Berlin dreht letzte Pirouetten: Bei der Berlinale wird der Goldene Bär für den besten Film verliehen, morgen folgt der Publikumstag. Berlinale-Reporter Robert Ide kann somit seine viereckigen Augen langsam entspannen. In seiner neuesten Kolumne schreibt er: „277 Filme in zehn Tagen kann kein Mensch schaffen. Aber manchmal reicht ein einziger, um neu über das Leben auf dieser Welt nachzudenken.“ Allein dafür muss man das Filmfestival lieben.

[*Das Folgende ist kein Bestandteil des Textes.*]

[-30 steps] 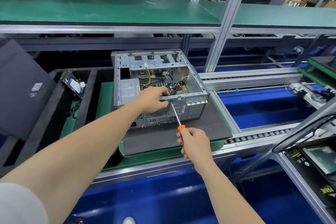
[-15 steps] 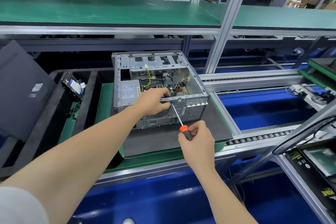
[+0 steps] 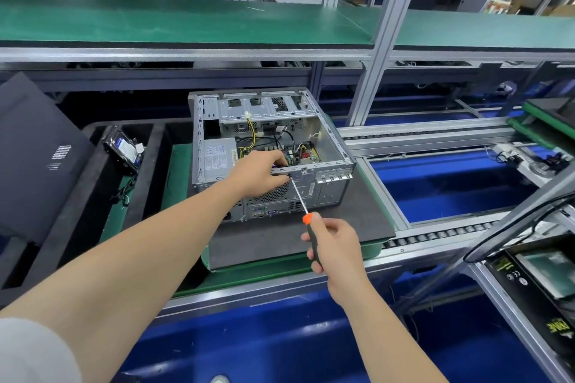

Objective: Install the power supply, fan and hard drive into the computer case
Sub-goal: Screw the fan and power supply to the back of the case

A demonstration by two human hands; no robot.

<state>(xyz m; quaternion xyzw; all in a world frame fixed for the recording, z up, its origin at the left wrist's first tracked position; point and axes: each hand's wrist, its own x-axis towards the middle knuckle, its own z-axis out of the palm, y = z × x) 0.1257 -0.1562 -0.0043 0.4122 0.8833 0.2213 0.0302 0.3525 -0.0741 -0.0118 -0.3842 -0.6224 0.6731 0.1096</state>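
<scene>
Two hands in view. What is the right hand [image 3: 337, 246] on?

Its fingers are wrapped round the black grip of a screwdriver [image 3: 306, 219], just below the orange collar. The shaft slants up and away to the case [image 3: 329, 146], with the tip at the top edge of the rear wall.

And the left hand [image 3: 259, 172]?

It reaches over that same edge, fingers curled on the case right where the tip meets the metal. Whether they also pinch a screw I cannot tell; the spot is too small.

Where does the case sit?

On its side, open face up, on a dark mat [image 3: 311, 239] that lies on a green pallet [image 3: 179, 180].

The power supply [image 3: 217, 155]?

Inside the case, a grey labelled box against its near left corner. Wires [image 3: 253, 137] run from the middle up toward the drive bays [image 3: 261, 106].

The hard drive [image 3: 123, 146]?

Outside the case, well to its left, tilted in a slot of a black foam tray [image 3: 149, 146].

The fan?

Part of the round grille [image 3: 273, 196] on the rear wall is covered by the left hand. I cannot tell whether a fan sits behind it.

Anything else?

Beside the tray, at the far left, leans a dark panel [image 3: 34, 149] with a vent patch.
</scene>
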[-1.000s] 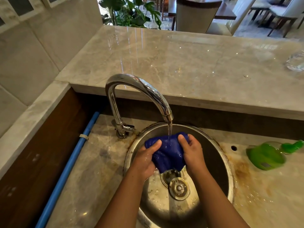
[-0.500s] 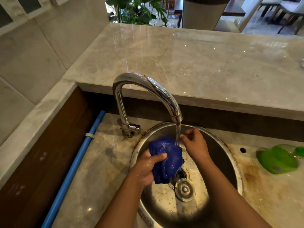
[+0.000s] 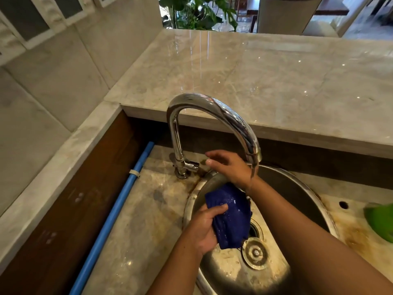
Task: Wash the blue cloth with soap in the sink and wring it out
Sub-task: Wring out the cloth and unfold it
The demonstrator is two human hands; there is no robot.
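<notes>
My left hand [image 3: 204,227] grips the wet, bunched blue cloth [image 3: 230,216] over the left side of the round steel sink [image 3: 302,192]. My right hand [image 3: 230,167] has left the cloth and reaches to the left under the chrome tap's spout [image 3: 223,116]. Its fingers are extended and relaxed, close to the small tap lever [image 3: 191,166] at the tap's base, holding nothing. Water still falls from the spout's end behind my right wrist. The loose drain plug [image 3: 255,253] lies in the sink bottom next to the open drain.
A green soap bottle [image 3: 380,222] lies on the stained counter at the right edge. A blue pipe [image 3: 119,209] runs along the wooden wall on the left. A raised marble ledge [image 3: 276,81] stands behind the tap.
My right hand let go of the cloth and moved up and left toward the tap lever. My left hand now holds the cloth alone, lower in the sink.
</notes>
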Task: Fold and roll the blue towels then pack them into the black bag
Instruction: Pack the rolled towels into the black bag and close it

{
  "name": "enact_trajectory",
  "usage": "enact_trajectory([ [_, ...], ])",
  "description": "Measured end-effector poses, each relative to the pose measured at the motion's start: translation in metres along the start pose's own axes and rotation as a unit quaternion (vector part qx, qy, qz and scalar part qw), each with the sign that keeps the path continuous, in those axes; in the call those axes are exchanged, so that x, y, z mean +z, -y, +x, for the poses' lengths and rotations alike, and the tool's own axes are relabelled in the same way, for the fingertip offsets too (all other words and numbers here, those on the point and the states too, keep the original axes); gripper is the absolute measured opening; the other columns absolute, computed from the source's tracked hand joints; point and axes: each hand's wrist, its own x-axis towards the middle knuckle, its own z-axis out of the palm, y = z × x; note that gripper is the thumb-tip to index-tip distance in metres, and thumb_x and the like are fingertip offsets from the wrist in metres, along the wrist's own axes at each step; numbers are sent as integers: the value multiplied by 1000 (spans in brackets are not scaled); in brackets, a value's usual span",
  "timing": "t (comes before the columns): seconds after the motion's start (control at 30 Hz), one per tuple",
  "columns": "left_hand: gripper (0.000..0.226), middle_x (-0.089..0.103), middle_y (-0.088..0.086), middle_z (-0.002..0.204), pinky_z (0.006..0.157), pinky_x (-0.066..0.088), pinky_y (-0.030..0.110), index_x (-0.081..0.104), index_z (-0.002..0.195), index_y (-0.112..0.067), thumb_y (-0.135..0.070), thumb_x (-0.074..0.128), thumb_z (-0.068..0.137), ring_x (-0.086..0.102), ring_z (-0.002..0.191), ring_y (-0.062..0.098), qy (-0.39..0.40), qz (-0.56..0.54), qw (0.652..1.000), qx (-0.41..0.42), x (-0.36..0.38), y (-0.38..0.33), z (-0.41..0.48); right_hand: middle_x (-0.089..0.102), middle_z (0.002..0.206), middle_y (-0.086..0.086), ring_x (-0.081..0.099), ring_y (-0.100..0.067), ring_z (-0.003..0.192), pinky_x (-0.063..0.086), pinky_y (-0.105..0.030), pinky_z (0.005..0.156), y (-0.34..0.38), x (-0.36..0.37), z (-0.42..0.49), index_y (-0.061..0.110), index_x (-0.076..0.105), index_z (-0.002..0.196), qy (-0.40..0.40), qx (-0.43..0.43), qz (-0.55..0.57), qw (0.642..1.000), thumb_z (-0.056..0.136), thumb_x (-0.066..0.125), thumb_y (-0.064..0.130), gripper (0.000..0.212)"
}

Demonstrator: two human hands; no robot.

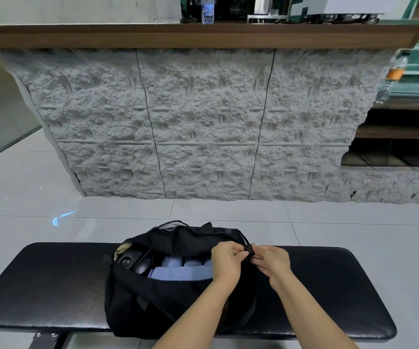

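Note:
The black bag lies on a black padded bench, its top unzipped along most of its length. Inside lie rolled blue towels, with a round black object at the left end. My left hand pinches the zipper pull at the bag's right end. My right hand grips a small black strap tab with a metal ring at that same end. The two hands are almost touching.
A rough grey stone-faced counter with a wooden top stands beyond the bench. Water bottles stand on it, and dark shelves are at the right. Pale floor tiles lie between bench and counter.

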Motion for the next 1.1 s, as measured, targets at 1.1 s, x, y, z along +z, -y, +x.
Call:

Auch bei den Olympischen Winterspielen geht’s in Richtung Finale. Heute und morgen fallen die letzten Entscheidungen, unter anderem im Eisschnelllauf, Biathlon, Ski-Langlauf, Eishockey, Bob und Curling. Am Sonntagabend steigt die große Abschlussfeier in Verona. Die „Rodel-Tobis“, Tobias Wendl und Tobias Arlt, tragen die deutsche Fahne; sie holten in der Teamstaffel ihr siebtes Gold. Die sportliche Verschnaufpause ist kurz: Am 6. März beginnen die Paralympischen Winterspiele.
Für einen sanften Entzug von Wettbewerbsfilmen und Wintersport empfehlen wir Livemusik: Das Benefizkonzert „Helping Hands Allstars“ feiert zehnjähriges Jubiläum im Neuköllner Hole44. Das Konzept: Mehr als 60 Profis und Amateure finden sich wenige Wochen vor der Show in spontanen Bands zusammen und spielen Hits von ABBA über Patti Smith, Motörhead und Sting bis Miley Cyrus. Wild gemischt, herrlich vielfältig. Und eine Tombola gibt’s auch. Die Gewinne gehen an Sea-Watch. Los geht’s heute um 18 Uhr.